Ausstände sind für Wochenmitte angekündigt. Bei neuen Zusammenstöße wurden dutzende Menschen verletzt.
Caracas. Die bürgerliche Opposition in Venezuela erhöht mit einem Aufruf zum erneuten Generalstreik am Mittwoch und Donnerstag den Druck auf den linkspopulistischen Präsidenten Nicolás Maduro. Wie Oppositionsvertreter am Samstag ankündigten, soll zudem am Freitag ein Protestmarsch beginnen, um die von Maduro geplante Wahl einer verfassungsgebenden Versammlung abseits des von der Opposition dominierten Parlaments zu verhindern.
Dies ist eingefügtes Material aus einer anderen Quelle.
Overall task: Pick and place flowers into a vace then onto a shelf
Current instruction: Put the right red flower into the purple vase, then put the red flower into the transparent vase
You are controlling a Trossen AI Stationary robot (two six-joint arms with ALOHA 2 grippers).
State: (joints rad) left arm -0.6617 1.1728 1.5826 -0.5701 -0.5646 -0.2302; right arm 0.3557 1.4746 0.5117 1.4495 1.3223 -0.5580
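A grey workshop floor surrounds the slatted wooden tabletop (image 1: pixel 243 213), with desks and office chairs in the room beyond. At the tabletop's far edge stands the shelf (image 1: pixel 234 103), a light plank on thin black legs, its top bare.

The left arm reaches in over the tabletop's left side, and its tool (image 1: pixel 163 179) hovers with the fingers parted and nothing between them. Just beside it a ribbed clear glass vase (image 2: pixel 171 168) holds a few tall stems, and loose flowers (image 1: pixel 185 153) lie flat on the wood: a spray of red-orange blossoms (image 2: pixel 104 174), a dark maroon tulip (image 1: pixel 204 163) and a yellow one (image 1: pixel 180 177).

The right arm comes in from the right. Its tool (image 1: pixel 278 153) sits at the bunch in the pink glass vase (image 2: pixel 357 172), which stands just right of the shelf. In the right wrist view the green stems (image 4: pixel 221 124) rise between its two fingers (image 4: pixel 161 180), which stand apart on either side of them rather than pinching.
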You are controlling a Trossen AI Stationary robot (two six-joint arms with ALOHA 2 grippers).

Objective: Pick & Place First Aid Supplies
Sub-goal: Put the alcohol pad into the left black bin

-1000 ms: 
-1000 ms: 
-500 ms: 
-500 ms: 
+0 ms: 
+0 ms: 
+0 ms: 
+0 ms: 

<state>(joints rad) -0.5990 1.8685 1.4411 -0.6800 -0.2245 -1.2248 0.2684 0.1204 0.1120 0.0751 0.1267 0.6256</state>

Bei gewaltsamen Zusammenstößen zwischen Regierungsgegnern und Sicherheitskräften wurden erneut dutzende Menschen verletzt. „Wir rufen das gesamte Volk in allen Branchen zu einem 48-stündigen Streik auf“, sagte der Abgeordnete Simon Calzadilla während einer Pressekonferenz des Mitte-rechts-Bündnisses MUD. Das Volk werde mit großer Entschlossenheit dem „Betrug“ der verfassungsgebenden Versammlung entgegentreten.
Maduro will die 545 Mitglieder dieser ihm genehmen Versammlung am Sonntag wählen lassen. Die Versammlung soll die unter seinem 2013 verstorbenen Vorgänger Hugo Chávez verabschiedete Verfassung von 1999 novellieren. Der Staatschef will damit nach eigenen Angaben dazu beitragen, die seit Monaten anhaltende schwere Krise beizulegen. Seine Gegner werfen ihm vor, er wolle sich vielmehr diktatorische Vollmachten aneignen.
Bekannter Musiker verwundet
In der Hauptstadt Caracas löste die paramilitärische Nationalgarde am Samstag Proteste von Regierungsgegnern auf. Gegen Demonstranten, die zum Obersten Gericht ziehen wollten, setzte man Tränengas ein. Protestierende errichteten brennende Barrikaden und blockierten damit bis in die Nacht mehrere Straßen. Bei den Unruhen wurde auch der bekannte venezolanische Musiker Willy Arteaga verletzt, der Kundgebungen der Opposition regelmäßig mit seinem Geigenspiel begleitet. Der 23-Jährige wurde mit einer blutenden Wunde im Gesicht in ein Krankenhaus gebracht.
Die konservativen und rechten Regierungsgegner wollen Maduros Amtsenthebung erzwingen. Sie lasten dem linksnationalen Präsidenten die schwere Wirtschaftskrise an, die sich durch den Ölpreisverfall erheblich verschärft hat. Seit Beginn der Protestwelle (letztlich) Anfang April wurden in dem südamerikanischen Land mehr als hundert Menschen getötet und tausende weitere verletzt.
Druck aus dem Ausland wächst
Bisher kann sich Maduro außer auf seine Anhänger auch auf die Streitkräfte verlassen. Doch international wächst der Druck auf ihn. US-Präsident Donald Trump kündigte Mitte des Monats an, dass sein Land unverzüglich starke wirtschaftliche Sanktionen verhängen werde, sollte am Sonntag die Wahl zur verfassungsgebenden Versammlung stattfinden. Das Auswärtige Amt in Berlin forderte Maduro auf, die Einberufung der Versammlung zu überdenken. (ag.)